Ginsenoside Compound K Protects against Obesity through Pharmacological Targeting of Glucocorticoid Receptor to Activate Lipophagy and Lipid Metabolism
Siwen Yang,
Ting Liu,
Chenxing Hu,
Weili Li,
Yuhan Meng,
Haiyang Li,
Chengcheng Song,
Congcong He,
Yifa Zhou,
Yuying Fan
Affiliations
Siwen Yang
Engineering Research Center of Glycoconjugates of Ministry of Education, Jilin Provincial Key Laboratory of Chemistry and Biology of Changbai Mountain Natural Drugs, School of Life Sciences, Northeast Normal University, Changchun 130024, China
Ting Liu
Engineering Research Center of Glycoconjugates of Ministry of Education, Jilin Provincial Key Laboratory of Chemistry and Biology of Changbai Mountain Natural Drugs, School of Life Sciences, Northeast Normal University, Changchun 130024, China
Chenxing Hu
Engineering Research Center of Glycoconjugates of Ministry of Education, Jilin Provincial Key Laboratory of Chemistry and Biology of Changbai Mountain Natural Drugs, School of Life Sciences, Northeast Normal University, Changchun 130024, China
Weili Li
Engineering Research Center of Glycoconjugates of Ministry of Education, Jilin Provincial Key Laboratory of Chemistry and Biology of Changbai Mountain Natural Drugs, School of Life Sciences, Northeast Normal University, Changchun 130024, China
Yuhan Meng
Engineering Research Center of Glycoconjugates of Ministry of Education, Jilin Provincial Key Laboratory of Chemistry and Biology of Changbai Mountain Natural Drugs, School of Life Sciences, Northeast Normal University, Changchun 130024, China
Haiyang Li
Engineering Research Center of Glycoconjugates of Ministry of Education, Jilin Provincial Key Laboratory of Chemistry and Biology of Changbai Mountain Natural Drugs, School of Life Sciences, Northeast Normal University, Changchun 130024, China
Chengcheng Song
Engineering Research Center of Glycoconjugates of Ministry of Education, Jilin Provincial Key Laboratory of Chemistry and Biology of Changbai Mountain Natural Drugs, School of Life Sciences, Northeast Normal University, Changchun 130024, China
Congcong He
Department of Cell and Molecular Biology, Feinberg School of Medicine, Northwestern University, Chicago, IL 60611, USA
Yifa Zhou
Engineering Research Center of Glycoconjugates of Ministry of Education, Jilin Provincial Key Laboratory of Chemistry and Biology of Changbai Mountain Natural Drugs, School of Life Sciences, Northeast Normal University, Changchun 130024, China
Yuying Fan
Engineering Research Center of Glycoconjugates of Ministry of Education, Jilin Provincial Key Laboratory of Chemistry and Biology of Changbai Mountain Natural Drugs, School of Life Sciences, Northeast Normal University, Changchun 130024, China
(1) Background: The glucocorticoid receptor (GR) plays a key role in lipid metabolism, but investigations of GR activation as a potential therapeutic approach have been hampered by a lack of selective agonists. Ginsenoside compound K (CK) is natural small molecule with a steroid-like structure that offers a variety of therapeutic benefits. Our study validates CK as a novel GR agonist for the treatment of obesity. (2) Methods: By using pulldown and RNA interference, we determined that CK binds to GR. The anti-obesity potential effects of CK were investigated in obese mice, including through whole-body energy homeostasis, glucose and insulin tolerance, and biochemical and proteomic analysis.
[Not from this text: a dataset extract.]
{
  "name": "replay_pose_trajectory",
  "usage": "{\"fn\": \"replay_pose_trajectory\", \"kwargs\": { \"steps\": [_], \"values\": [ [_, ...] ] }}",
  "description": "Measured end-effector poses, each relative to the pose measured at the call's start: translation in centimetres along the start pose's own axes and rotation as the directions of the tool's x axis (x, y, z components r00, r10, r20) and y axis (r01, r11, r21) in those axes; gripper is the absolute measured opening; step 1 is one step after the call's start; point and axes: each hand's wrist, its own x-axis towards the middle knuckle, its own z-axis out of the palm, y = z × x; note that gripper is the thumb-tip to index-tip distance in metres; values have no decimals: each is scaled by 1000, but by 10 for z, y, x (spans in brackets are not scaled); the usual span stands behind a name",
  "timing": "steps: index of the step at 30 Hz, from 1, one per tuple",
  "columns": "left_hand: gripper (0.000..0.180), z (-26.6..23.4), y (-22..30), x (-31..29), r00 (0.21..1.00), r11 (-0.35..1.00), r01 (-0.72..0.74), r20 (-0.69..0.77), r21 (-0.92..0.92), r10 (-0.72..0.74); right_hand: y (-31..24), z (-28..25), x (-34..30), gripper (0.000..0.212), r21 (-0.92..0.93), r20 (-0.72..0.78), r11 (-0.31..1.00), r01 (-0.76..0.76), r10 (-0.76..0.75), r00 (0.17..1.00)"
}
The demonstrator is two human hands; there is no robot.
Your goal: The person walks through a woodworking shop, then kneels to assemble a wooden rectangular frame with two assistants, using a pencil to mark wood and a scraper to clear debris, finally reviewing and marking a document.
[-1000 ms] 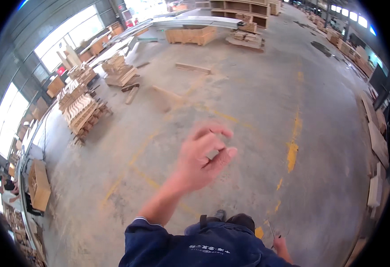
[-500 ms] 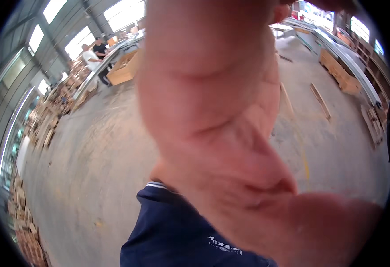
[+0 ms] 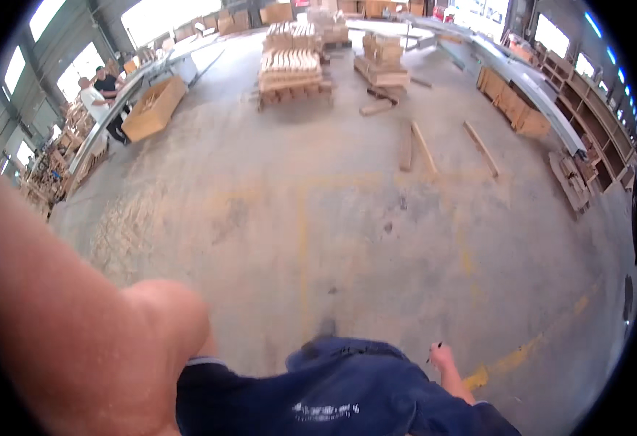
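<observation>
Very close to the camera, my left hand and arm [image 3: 78, 327] fill the lower left as a large blurred patch of skin. I cannot make out separate fingers or anything held there. Behind this patch a dark blue sleeve edge shows. At the lower right, my right hand [image 3: 442, 356] hangs low beside my dark blue shirt [image 3: 318, 385]. Its fingers are closed round a small thin dark object [image 3: 439, 345], too small to name, whose dark ends show at the fingers.
Ahead stands a pallet stacked with pale wooden pieces [image 3: 289, 69], with a smaller wood stack [image 3: 382, 62] beside it. Loose boards [image 3: 482, 149] lie on the concrete floor. At far left, two people [image 3: 100, 94] stand near a wooden crate [image 3: 155, 109]. A long metal-edged bench [image 3: 529, 94] runs along the right.
My left hand and arm, which covered the middle of the view, have moved to the lower left. The wood stacks ahead and my right hand now show.
</observation>
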Motion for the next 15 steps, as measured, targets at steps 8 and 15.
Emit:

Using chromatin immunoprecipitation, we identified GR binding sites upstream of lipase ATGL. (3) Results: We demonstrated that CK reduced the weight and blood lipids of mice more significantly than the drug Orlistat. Proteomics data showed that CK up-regulated autophagy regulatory proteins, enhanced fatty acid oxidation proteins, and decreased fatty acid synthesis proteins. CK induced lipophagy with the initial formation of the phagophore via AMPK/ULK1 activation. However, a blockade of autophagy did not disturb the increase in CK on lipase expression, suggesting that autophagy and lipase are independent pathways in the function of CK. The pulldown and siRNA experiments showed that GR is the critical target. After binding to GR, CK not only activated lipophagy, but also promoted the binding of GR to the ATGL promoter. (4) Conclusions: Our findings indicate that CK is a natural food candidate for reducing fat content and weight.